• The problem: Write out again, exactly, the lines below starting at the one with "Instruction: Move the" and ending at the one with "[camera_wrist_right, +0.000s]".

Dataset entries
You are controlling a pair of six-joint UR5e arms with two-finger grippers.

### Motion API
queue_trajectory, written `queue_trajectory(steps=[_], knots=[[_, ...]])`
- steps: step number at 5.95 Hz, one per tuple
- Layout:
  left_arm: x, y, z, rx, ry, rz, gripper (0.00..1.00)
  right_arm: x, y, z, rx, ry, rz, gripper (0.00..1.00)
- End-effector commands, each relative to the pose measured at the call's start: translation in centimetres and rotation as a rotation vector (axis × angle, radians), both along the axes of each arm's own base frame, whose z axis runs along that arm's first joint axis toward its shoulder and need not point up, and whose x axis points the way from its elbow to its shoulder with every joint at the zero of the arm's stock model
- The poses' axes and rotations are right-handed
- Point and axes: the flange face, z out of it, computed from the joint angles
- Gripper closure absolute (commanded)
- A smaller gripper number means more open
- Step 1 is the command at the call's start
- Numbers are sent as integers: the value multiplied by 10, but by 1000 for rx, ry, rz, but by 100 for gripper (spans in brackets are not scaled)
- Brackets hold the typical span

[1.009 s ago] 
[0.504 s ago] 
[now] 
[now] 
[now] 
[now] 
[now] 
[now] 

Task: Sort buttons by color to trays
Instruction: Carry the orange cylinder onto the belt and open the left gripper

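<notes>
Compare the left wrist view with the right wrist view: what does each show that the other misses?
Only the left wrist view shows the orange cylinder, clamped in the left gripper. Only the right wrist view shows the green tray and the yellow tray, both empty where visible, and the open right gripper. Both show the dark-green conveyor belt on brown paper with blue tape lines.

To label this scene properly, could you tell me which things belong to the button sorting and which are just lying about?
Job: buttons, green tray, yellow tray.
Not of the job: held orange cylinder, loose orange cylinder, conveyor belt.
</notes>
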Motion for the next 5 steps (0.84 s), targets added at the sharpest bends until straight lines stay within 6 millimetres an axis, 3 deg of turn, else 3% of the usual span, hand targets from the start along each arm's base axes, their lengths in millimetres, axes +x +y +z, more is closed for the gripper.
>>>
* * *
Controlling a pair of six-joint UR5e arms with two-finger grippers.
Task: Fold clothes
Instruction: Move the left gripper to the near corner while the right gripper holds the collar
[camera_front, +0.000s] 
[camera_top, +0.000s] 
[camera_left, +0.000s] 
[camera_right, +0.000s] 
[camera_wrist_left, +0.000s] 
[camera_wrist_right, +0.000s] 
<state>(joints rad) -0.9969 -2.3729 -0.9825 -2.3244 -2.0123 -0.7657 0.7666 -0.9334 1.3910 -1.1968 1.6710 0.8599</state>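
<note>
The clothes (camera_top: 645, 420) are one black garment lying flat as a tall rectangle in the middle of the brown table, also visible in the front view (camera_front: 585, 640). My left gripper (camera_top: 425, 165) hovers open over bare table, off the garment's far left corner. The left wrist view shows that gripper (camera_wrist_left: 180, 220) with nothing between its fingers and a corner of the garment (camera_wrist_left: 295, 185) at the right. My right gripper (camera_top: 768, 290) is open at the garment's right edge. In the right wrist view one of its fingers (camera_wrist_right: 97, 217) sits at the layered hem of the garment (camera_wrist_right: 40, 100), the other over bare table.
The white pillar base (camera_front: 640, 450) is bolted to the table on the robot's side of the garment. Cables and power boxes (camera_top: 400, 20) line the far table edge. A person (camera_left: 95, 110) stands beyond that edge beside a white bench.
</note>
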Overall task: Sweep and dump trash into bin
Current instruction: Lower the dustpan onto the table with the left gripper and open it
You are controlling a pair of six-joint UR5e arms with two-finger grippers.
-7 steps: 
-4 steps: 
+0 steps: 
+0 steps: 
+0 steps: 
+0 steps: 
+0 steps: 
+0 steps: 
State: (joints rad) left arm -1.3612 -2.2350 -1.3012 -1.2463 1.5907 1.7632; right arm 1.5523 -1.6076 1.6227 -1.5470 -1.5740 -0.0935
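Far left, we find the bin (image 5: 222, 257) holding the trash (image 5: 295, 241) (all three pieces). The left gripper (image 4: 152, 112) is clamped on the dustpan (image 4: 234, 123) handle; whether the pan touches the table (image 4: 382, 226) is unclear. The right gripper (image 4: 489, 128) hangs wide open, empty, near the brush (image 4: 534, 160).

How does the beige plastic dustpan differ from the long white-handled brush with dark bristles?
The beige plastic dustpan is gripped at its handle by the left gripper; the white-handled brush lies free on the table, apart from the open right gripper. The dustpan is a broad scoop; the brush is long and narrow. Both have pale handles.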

• Task output:
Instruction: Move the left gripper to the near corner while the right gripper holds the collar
[camera_front, +0.000s] 
[camera_top, +0.000s] 
[camera_left, +0.000s] 
[camera_right, +0.000s] 
[camera_wrist_left, +0.000s] 
[camera_wrist_right, +0.000s] 

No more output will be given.